Bali won’t reinstate visa-free travel for Aussies, yet

Bali, Indonesia- 16 Oct, 2019: Locals and tourists on crowded Kuta Beach in Bali a popular travel destination.
Edited by Travel Weekly

    The Indonesian government has confirmed it will not reinstate visa-free travel for Bali-goers amid ongoing instances of poor behaviour by foreigners.

    A slew of rude and disrespectful acts from visitors (including some filming a porno on top of a sacred mountain) has become quite the topic on Indonesian social media where videos of bad tourist behaviour are frequently uploaded.

    Previously, Aussies could enter Indonesia visa-free for 30 days, but Indonesians heading to Australia had to pay a $140 application fee for an Australian tourist visa and fill out a 17-page survey with an array of questions. One of which was “Have you ever committed an act of genocide?”

    The Indonesian government is only allowing visitors from fellow ASEAN nations to visit visa free, while travellers from 92 countries, including Australia, will have to apply for a $50 visa-on-arrival or get one online.

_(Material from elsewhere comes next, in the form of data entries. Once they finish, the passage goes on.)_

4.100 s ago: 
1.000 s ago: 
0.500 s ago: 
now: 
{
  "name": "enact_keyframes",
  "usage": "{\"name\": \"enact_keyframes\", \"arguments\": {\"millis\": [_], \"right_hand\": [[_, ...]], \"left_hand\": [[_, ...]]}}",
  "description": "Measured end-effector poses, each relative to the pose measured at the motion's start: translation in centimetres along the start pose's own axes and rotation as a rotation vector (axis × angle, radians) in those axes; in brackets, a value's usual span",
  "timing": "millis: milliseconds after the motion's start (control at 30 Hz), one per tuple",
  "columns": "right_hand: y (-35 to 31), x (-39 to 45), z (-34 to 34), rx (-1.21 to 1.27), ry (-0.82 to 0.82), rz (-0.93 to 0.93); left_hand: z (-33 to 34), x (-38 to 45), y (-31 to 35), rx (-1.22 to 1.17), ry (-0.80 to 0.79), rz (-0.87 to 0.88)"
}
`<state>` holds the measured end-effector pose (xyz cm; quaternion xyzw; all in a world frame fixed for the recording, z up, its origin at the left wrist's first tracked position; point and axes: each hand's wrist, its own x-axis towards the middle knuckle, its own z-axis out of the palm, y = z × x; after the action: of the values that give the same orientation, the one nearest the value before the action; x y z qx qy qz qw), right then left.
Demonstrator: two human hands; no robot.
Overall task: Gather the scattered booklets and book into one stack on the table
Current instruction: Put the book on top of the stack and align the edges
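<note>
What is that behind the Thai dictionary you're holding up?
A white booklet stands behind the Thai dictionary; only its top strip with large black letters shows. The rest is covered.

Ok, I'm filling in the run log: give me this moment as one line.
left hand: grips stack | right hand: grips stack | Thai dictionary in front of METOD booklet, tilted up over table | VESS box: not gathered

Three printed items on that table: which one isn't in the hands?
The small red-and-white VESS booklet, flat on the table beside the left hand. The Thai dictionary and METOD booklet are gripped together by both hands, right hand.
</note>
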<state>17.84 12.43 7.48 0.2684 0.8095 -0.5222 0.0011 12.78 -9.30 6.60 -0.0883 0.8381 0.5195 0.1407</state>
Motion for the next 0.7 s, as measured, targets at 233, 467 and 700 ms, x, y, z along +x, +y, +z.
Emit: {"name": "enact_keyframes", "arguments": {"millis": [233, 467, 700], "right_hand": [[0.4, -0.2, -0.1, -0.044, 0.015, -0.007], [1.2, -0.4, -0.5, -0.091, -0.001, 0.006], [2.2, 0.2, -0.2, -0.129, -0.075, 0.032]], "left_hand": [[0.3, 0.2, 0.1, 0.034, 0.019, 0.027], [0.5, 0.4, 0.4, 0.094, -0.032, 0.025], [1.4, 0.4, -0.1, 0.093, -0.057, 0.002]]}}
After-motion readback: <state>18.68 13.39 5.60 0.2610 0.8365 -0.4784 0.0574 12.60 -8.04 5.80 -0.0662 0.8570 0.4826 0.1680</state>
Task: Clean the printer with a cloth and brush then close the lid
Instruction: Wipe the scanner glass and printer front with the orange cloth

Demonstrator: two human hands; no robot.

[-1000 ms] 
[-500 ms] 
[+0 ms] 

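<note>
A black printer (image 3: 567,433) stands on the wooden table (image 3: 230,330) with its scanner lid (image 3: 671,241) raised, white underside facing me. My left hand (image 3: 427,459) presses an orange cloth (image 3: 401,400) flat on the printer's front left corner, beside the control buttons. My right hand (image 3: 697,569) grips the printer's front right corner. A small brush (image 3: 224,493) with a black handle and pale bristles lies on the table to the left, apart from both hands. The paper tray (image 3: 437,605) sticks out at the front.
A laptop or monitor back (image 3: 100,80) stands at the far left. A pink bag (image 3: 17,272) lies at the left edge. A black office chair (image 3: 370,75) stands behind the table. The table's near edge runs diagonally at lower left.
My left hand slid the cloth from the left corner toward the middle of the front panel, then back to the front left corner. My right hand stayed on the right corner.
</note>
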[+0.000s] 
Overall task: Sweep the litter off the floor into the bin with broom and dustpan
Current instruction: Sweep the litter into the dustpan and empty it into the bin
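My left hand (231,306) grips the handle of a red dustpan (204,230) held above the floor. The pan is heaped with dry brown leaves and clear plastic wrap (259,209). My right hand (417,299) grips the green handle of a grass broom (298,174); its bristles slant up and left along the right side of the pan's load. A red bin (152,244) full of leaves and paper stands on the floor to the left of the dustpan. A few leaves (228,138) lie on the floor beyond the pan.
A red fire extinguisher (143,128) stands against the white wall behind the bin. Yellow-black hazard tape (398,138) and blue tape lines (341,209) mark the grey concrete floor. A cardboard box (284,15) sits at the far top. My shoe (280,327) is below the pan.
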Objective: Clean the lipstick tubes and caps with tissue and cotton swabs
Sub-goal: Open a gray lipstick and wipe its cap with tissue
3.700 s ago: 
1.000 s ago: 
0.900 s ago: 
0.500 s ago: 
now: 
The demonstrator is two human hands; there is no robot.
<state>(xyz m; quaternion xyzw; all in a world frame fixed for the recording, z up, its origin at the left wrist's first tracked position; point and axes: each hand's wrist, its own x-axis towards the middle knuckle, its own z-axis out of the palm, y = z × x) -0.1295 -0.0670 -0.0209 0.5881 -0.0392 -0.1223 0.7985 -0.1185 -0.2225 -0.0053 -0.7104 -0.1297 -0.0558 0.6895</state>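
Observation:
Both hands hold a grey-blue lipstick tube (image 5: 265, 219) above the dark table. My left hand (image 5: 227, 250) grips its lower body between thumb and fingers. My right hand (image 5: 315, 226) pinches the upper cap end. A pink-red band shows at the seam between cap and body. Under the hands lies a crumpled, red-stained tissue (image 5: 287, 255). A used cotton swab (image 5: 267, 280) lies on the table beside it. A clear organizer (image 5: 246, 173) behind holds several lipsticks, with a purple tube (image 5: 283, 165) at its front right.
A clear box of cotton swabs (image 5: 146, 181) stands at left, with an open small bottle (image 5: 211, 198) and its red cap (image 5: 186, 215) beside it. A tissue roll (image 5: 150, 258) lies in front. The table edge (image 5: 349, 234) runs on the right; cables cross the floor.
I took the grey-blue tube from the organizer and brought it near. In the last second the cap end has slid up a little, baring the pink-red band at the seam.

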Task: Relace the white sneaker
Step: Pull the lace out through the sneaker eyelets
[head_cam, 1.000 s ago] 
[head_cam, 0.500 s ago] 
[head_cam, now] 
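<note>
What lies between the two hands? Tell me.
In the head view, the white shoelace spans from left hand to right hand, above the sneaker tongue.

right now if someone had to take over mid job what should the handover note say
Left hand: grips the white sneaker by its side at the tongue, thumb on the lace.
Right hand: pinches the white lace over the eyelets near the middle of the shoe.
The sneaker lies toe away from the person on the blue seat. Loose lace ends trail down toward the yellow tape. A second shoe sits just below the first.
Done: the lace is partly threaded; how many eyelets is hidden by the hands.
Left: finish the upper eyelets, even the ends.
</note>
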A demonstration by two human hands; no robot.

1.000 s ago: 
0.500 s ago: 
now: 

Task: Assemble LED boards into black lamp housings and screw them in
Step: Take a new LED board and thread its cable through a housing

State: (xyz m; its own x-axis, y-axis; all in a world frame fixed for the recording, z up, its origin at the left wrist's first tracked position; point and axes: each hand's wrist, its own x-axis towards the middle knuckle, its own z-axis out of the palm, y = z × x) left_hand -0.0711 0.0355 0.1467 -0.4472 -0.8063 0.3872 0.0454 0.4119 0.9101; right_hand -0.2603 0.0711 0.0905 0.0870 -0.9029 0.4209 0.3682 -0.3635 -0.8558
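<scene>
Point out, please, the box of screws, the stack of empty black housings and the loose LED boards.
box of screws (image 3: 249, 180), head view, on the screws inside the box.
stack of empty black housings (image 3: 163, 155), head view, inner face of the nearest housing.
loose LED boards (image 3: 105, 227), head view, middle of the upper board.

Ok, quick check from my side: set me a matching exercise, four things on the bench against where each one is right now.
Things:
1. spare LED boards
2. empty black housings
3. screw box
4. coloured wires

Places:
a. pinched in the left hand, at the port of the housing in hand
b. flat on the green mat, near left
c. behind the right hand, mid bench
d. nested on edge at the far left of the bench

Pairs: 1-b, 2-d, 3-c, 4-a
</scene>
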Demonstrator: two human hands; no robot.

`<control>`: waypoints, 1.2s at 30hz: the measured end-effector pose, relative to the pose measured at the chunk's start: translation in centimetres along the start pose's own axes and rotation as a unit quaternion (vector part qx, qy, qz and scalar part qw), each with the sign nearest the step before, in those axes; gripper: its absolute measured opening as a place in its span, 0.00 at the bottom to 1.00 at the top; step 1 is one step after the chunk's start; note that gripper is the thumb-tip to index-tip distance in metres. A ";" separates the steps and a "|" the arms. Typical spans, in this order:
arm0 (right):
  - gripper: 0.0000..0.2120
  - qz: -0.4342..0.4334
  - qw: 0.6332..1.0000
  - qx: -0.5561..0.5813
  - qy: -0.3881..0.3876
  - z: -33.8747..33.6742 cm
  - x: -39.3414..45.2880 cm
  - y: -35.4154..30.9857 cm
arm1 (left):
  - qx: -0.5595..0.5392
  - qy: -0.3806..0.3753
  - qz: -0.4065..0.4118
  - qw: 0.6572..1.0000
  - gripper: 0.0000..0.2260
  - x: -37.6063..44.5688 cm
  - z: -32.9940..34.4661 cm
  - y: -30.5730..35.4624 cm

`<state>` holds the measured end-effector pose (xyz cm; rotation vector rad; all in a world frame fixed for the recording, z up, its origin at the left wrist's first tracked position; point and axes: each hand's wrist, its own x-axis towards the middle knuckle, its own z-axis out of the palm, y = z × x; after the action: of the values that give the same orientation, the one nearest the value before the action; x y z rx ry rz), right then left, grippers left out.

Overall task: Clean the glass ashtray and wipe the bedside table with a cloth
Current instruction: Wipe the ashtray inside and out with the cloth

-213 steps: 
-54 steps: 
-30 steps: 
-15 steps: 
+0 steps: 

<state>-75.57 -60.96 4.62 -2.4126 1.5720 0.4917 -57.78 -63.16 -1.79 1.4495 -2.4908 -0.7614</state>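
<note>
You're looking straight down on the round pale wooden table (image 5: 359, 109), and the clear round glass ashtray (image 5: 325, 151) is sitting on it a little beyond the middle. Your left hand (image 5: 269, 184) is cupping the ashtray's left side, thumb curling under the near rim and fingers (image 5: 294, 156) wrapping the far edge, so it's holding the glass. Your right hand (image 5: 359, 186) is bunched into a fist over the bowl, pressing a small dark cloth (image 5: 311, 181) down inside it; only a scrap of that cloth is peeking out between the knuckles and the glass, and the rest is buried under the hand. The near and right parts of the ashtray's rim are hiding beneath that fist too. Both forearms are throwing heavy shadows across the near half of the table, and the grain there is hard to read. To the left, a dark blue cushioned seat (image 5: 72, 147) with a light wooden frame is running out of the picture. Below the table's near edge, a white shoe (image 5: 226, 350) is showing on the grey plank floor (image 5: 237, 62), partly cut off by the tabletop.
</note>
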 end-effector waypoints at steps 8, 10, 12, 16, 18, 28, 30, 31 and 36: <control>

    Indonesia’s immigration director-general Silmy Karim said that the country could consider reinstating visa-free travel on a country-by-country basis, depending on if the country will extend the same right to Indonesian travellers.

    “If the visa-free policy is revived, we will have to justify it by reviewing these three criteria; a reciprocal aspect, benefits to Indonesia and security considerations,” Karim said.

    Indonesia’s tourism minister said the government learnt from the pandemic that it was not necessary to offer a visa-free system to attract tourists.

    “There has been no significant impact on tourism. As of today, we have received 8.5 million foreign visits (this year), even without (visa-free) from these 159 countries,” he said.

    “We have not reactivated the visa-free regime. It will be replaced with a better policy.”

    The Balinese government recently handed out a list of ‘dos and don’ts’ for incoming tourists. These include showing respect for local religious symbols, dressing modestly and behaving politely.